> _DIRECTIONS_
Say, as a bare number, how many lines of the listing contain "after".

> _RECORDED INFORMATION_
○ ○ ○ ○ ○

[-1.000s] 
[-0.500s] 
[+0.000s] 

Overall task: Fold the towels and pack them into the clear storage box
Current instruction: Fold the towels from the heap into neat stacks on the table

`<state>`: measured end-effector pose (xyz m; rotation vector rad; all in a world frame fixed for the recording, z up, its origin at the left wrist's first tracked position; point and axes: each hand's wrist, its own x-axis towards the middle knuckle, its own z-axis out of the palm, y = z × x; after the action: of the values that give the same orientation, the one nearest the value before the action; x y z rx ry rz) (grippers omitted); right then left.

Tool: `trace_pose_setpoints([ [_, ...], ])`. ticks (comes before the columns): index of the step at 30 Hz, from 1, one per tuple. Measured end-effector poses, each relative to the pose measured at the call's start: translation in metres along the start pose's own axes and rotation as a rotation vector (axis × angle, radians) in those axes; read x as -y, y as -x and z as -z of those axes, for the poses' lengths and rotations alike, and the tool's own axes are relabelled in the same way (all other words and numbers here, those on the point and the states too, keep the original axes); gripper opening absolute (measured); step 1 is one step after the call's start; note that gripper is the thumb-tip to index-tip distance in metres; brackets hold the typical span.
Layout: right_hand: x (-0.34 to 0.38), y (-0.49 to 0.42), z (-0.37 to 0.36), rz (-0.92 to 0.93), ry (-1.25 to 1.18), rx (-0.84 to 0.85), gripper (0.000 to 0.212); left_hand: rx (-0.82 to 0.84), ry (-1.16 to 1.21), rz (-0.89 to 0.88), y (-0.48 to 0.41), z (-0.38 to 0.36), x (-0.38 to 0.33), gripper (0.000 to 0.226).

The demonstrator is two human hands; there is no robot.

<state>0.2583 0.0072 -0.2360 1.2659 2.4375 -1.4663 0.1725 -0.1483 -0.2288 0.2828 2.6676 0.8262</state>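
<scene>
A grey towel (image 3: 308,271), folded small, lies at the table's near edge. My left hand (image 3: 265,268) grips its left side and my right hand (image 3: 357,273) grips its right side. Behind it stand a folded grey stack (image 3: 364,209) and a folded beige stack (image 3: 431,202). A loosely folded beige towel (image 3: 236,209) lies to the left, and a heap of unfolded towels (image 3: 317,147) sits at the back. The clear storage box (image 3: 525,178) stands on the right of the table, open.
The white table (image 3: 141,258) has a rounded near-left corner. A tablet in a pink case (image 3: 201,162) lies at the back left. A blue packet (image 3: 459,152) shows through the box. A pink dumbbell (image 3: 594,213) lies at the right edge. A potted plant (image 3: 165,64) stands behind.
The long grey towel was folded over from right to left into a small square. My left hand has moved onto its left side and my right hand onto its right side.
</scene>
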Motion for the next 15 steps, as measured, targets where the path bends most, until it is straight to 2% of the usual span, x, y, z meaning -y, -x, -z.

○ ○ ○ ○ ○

> _EXERCISE RESPONSE_
2